I want to talk about God’s faithfulness to us.
For most of this summer, in the Gospel of Luke, we have been hearing Jesus talk about the difficulties of what it means to be a faithful disciple.
We have heard that it is demanding to be a disciple.
That it means leaving behind money, family, our pride, and even ourselves.
It is no wonder that today the disciples after hearing all these demands ask for Jesus to increase their faith.
How can they be faithful to the demands that Jesus places on them?
How can we be faithful?
First thing is that faith is not something that we work up in ourselves.
Faith is simply something that God gives.
It is part of God’s nature to put in us faith.
Multiple studies have shown that Human beings are wired to have faith.

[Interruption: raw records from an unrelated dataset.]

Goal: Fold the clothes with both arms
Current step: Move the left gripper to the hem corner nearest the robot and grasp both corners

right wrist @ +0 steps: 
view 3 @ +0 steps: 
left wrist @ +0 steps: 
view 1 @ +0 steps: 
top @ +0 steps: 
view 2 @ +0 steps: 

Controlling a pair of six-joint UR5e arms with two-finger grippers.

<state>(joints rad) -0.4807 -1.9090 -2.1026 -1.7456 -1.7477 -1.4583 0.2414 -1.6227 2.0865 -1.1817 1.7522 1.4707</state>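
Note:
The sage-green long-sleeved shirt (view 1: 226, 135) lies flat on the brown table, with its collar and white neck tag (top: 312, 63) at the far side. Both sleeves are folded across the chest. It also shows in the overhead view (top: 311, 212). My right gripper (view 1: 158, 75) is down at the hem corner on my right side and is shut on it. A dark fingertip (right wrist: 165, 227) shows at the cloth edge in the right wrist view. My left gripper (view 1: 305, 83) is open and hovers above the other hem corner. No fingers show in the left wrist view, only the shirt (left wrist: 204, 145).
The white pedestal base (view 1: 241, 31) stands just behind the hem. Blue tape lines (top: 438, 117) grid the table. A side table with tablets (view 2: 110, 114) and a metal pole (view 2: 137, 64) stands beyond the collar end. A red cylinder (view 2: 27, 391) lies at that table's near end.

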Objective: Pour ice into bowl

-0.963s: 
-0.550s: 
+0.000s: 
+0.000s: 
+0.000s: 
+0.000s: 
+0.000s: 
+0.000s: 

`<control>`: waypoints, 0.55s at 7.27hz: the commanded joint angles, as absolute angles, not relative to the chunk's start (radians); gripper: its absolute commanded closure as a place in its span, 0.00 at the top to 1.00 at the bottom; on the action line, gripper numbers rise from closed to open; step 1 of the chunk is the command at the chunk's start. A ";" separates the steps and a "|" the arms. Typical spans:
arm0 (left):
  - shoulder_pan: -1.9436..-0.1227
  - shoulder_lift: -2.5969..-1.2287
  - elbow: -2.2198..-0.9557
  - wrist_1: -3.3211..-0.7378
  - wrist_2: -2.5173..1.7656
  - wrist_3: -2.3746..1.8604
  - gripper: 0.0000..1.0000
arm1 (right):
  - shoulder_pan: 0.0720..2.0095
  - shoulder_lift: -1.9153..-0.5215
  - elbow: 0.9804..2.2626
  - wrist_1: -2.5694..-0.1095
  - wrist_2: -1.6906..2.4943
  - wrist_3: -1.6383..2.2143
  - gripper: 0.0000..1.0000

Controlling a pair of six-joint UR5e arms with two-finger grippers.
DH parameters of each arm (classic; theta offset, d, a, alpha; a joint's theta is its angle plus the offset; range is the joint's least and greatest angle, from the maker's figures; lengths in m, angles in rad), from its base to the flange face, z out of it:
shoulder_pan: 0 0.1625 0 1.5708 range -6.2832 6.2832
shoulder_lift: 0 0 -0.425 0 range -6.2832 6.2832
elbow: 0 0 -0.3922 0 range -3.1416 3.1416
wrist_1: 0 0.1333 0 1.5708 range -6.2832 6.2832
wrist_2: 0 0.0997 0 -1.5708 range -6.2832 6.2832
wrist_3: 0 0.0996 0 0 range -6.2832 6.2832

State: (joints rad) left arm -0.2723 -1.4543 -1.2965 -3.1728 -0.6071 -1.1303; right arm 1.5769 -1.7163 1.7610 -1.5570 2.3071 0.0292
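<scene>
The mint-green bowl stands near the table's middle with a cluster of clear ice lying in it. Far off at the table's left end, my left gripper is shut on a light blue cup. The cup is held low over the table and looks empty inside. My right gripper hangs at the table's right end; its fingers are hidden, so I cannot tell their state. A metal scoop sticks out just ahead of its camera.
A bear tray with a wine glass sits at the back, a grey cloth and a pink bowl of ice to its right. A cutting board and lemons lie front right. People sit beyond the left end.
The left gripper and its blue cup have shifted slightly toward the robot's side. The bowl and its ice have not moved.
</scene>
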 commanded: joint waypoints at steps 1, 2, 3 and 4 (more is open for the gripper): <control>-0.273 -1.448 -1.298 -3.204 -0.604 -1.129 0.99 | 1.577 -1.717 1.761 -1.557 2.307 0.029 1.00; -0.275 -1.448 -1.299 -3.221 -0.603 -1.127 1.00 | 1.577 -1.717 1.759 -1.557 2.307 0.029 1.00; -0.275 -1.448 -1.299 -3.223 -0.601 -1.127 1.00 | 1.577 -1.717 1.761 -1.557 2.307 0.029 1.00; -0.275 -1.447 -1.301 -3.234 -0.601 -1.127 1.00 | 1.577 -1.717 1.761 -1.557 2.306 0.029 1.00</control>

That it was part of our evolution process to believe in God, and to gather together around sacred things in tribes.
In other words, we are created to have faith.
But more than this faith is a gift.
Jesus says as much this morning when asked for more faith his answer is basically.
You already have that faith in you.
The problem is that our faith always seems too small.
It doesn’t seem big enough to deal with all the problems we face in our lives and in the world.
How can my faith be big enough to end poverty, create peace, cure the sick, and overcome sin and death?
How can my faith be big enough to forgive my enemies, pay the bills, clean the house?
Jesus says that it is enough.
That all we need is the faith of a mustard seed.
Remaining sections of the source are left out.